Romyn v. Shearson Lehman Bros., Inc.

648 F. Supp. 626, 1986 U.S. Dist. LEXIS 20105
CourtDistrict Court, D. Utah
DecidedSeptember 22, 1986
DocketCiv. C86-69G
StatusPublished

This text of 648 F. Supp. 626 (Romyn v. Shearson Lehman Bros., Inc.) is published on Counsel Stack Legal Research, covering District Court, D. Utah primary law. Counsel Stack provides free access to over 12 million legal documents including statutes, case law, regulations, and constitutions.

Bluebook
Romyn v. Shearson Lehman Bros., Inc., 648 F. Supp. 626, 1986 U.S. Dist. LEXIS 20105 (D. Utah 1986).

Opinion

MEMORANDUM DECISION AND ORDER

J. THOMAS GREENE, District Judge.

This matter came on for hearing on August 6, 1986, on defendants Shearson Lehman Brothers, Inc. and Steven Cardwell’s Motion for Arbitration. Plaintiffs, Fred T. Romyn and Chiye Terazawa, were represented by Lyndon L. Ricks and Jeffrey Jones, and defendants Shearson Lehman Brothers, Inc. and Steven Cardwell were represented by Reid E. Lewis and Jeffrey Robinson.

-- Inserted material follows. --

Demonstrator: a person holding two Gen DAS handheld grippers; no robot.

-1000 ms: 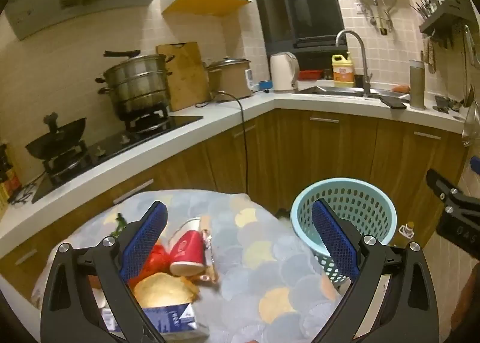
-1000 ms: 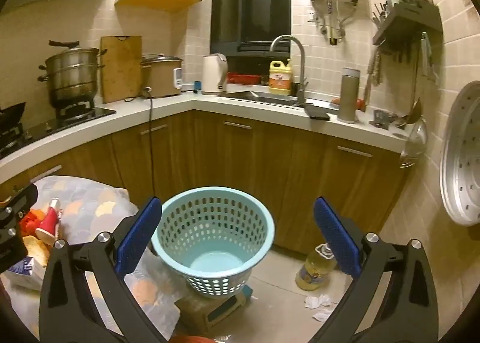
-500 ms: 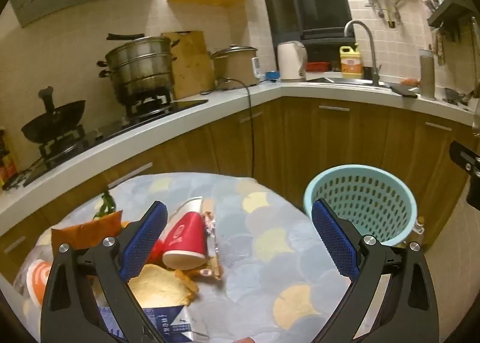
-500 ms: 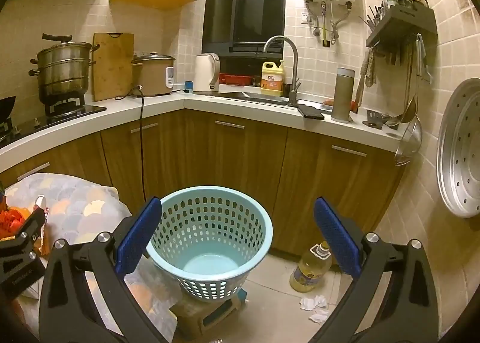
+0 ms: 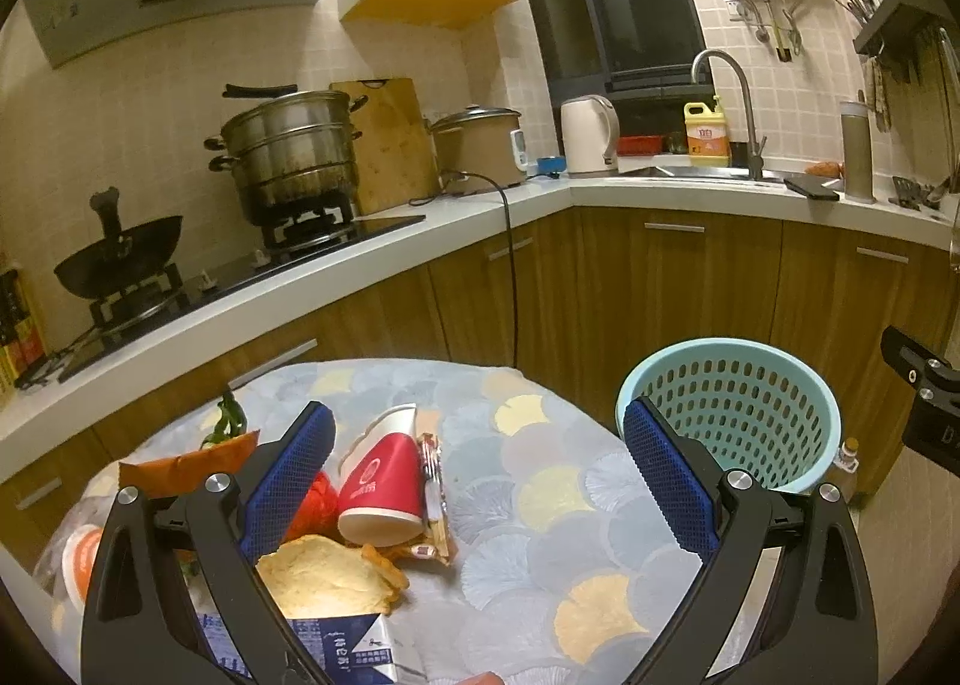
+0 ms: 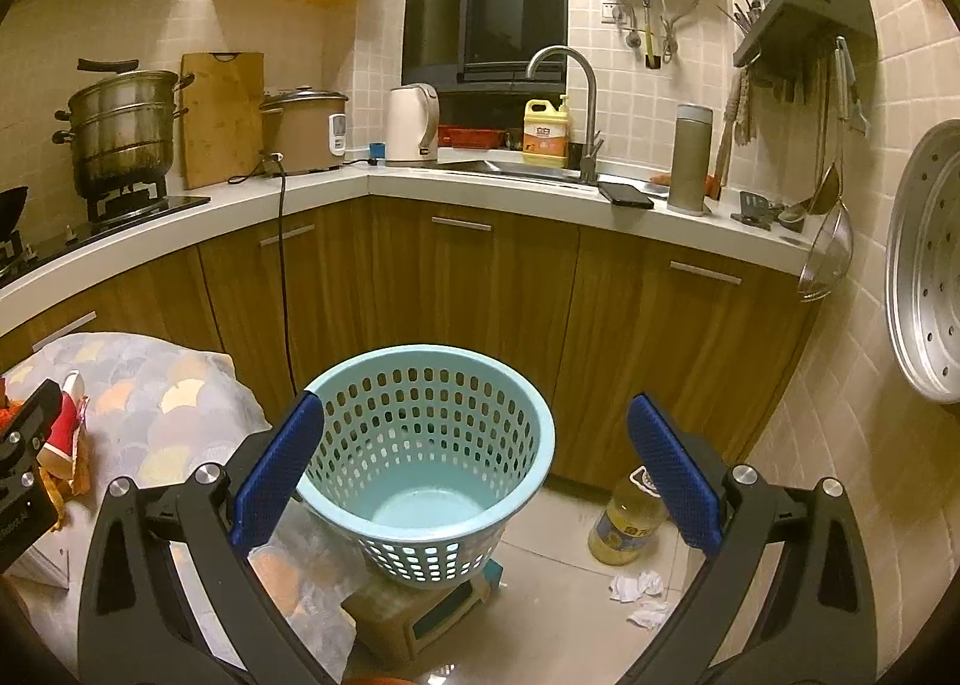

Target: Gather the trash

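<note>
A pile of trash lies on the round cloth-covered table point(image 5: 540, 505): a red paper cup point(image 5: 381, 484) on its side, a snack wrapper point(image 5: 435, 496), a yellow flat piece point(image 5: 324, 574), an orange bag point(image 5: 180, 460) and a blue-white carton point(image 5: 342, 646). My left gripper point(image 5: 477, 481) is open and empty above the table, its left finger beside the cup. A light blue perforated basket point(image 6: 426, 445) stands on a small stool right of the table; it also shows in the left wrist view point(image 5: 729, 409). My right gripper point(image 6: 474, 475) is open and empty, over the basket.
Wooden cabinets and a white counter point(image 5: 660, 196) wrap around the back with a steamer pot point(image 5: 285, 151), wok, kettle and sink. An oil bottle point(image 6: 627, 517) and crumpled paper point(image 6: 639, 595) lie on the floor right of the basket. A black cord point(image 5: 510, 265) hangs down.
The left gripper has risen and drawn back a little, so more of the table and trash shows. The right gripper has lifted slightly over the basket. Both stay open.
</note>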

Legal memoranda were submitted on behalf of all parties, and counsel argued the Motion extensively after which the matter was taken under advisement. The court now being fully advised, sets forth its Memorandum Decision and Order.

FACTUAL BACKGROUND

In November 1983, the plaintiffs, Fred T. Romyn and Chiye Terazawa (“Romyn & Terazawa”) opened brokerage accounts *628 with the defendant, Shearson Lehman Brothers, Inc. (“Shearson Lehman”). Romyn signed a Customers Agreement for himself and Terazawa. Subsequently, another Customers Agreement was signed by both Romyn & Terazawa. Paragraph thirteen (13) in both agreements provided for arbitration of controversies as follows:

Unless unenforceable due to federal or state law, any controversy arising out of or relating to my accounts, to transactions with you for me or to this agreement or the breach thereof, shall be settled by arbitration in accordance with the rules then in effect of the National Association of Securities Dealers, Inc. or the Boards of Directors of the New York Stock Exchange, Inc. and/or the American Stock Exchange, Inc. as I may elect____ (emphasis added)

Still later, on August 24, 1983, Romyn & Terazawa both executed a Commodity Customer Agreement which contained a similar provision in a separate paragraph entitled “Arbitration Agreement,” which was separately signed.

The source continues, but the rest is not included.